MARKET WRAP: JSE closes slightly firmer in cautious, quiet trade

27 May 2019 - 20:21 By Odwa Mjo
Picture: MICHAEL ETTERSHANK
Picture: MICHAEL ETTERSHANK

The JSE was a little firmer on Monday in fairly quiet trade as investors adopt a cautious approach amid growing geopolitical uncertainty, which continues to weigh on the world’s financial markets.

Global events continue to drive market sentiment as investors await the next development in the US-China trade war. Tension between the pair escalated earlier this month after the US blacklisted Chinese telecoms giant Huawei, dampening global risk appetite. All eyes will be on the G20 summit next month, where there is hope that the two economic superpowers will reach a deal.

Global markets were mixed on Monday with those in the US and the UK closed for holidays. Earlier, the Shanghai Composite gained 1.38% and Japan’s Nikkei 225 0.31%, while Hong Kong’s Hang Seng fell 0.24%.

By the JSE’s close, France’s CAC 40 had gained 0.17% and the DAX 30 0.36%.

The JSE all share rose 0.12% to 54,488.20 points and the top 40 0.14%. General retailers fell 1.36%, gold miners 0.92% and the platinum index 0.73%.

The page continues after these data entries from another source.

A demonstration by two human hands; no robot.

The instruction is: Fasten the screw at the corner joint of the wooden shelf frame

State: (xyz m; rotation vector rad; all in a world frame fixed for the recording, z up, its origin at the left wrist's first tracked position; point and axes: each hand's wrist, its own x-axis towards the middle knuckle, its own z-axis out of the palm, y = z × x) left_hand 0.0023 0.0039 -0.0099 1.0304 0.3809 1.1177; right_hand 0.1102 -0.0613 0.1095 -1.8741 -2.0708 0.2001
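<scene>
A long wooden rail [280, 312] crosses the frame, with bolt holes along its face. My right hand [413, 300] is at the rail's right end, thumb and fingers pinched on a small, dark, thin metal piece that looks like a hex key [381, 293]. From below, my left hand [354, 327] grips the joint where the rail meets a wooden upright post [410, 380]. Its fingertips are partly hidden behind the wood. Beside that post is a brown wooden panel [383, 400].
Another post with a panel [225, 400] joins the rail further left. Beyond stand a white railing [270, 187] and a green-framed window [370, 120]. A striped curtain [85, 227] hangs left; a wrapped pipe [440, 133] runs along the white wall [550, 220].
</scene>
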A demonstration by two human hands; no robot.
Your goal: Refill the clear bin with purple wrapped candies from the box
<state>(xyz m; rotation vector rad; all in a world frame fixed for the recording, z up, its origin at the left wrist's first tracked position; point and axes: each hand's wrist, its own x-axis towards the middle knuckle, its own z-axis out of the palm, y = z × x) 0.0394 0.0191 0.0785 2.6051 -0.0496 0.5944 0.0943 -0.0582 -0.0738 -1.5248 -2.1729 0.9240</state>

Telkom closed 4.09% higher at R90, after earlier reaching an intra-day high of R98.20. The jump came after it reported improved results for the year ended March, which included a 5.3% rise in operating revenue to R41.8bn.

Brait fell 5.72% to R17.65, extending last week’s losses on news that its net asset value for the year ended March could fall by about a quarter. 

Old Mutual gained 1.43% R21.30, after shares in the financial service’s company fell on Friday following the suspension of its CEO Peter Moyo. 

Among gold miners, Sibanye fell 1.91% to R11.27, Gold Fields 0.93% to R54.48 and AngloGold Ashanti 0.78% to R164.72.

The rand was slightly weaker, falling 0.16% to R14.4371 to the dollar. It fell through R14.50 to the dollar last week after the Reserve Bank’s monetary policy committee (MPC) kept rates on hold. The Bank signaled it may only cut interest rates by the end of the first quarter of 2020.

The rand was, however, 0.11% firmer at R16.1593 to the euro and 0.38% stronger at R18.2978 to the pound. The euro weakened 0.15% to $1,1193, as pro-European parties maintained their majority in the EU parliamentary elections, despite a rise in support for populist groups.

The benchmark R186 government bond was firmer, with the yield dropping 4.5 basis points to 8.35%. Bond yields move inversely to bond prices.

Gold was flat at $1,285.38 an ounce, while platinum rose 0.65% to $809.74. Brent crude gained 0.64% to $69.66 a barrel. 

Markets continue to watch how events unfold following the local elections, with the appointment of the cabinet set to take place later in the week being closely scrutinised. With President Cyril Ramaphosa having run on a ticket of growth-boosting reforms, he will need to have a team that can fulfil his promises.

On Friday, credit ratings agency S&P Global Ratings kept SA’s long-term debt at sub-investment grade. It took a softer approach, however, than its counterpart Moody’s, which recently issued stark warnings to the government to address the country’s mounting debt burden. Moody’s is the only major ratings agency with an investment-grade rating on the country’s debt.

“With S&P already rating SA’s long-term sovereign debt sub-investment grade, its slightly poorer assessment on some of the government finance metrics has not led it to change its rating or even outlook, although it does warn that further marked fiscal deterioration could cause it to lower its ratings of SA’s long-term sovereign debt,” said Investec economist Annabel Bishop.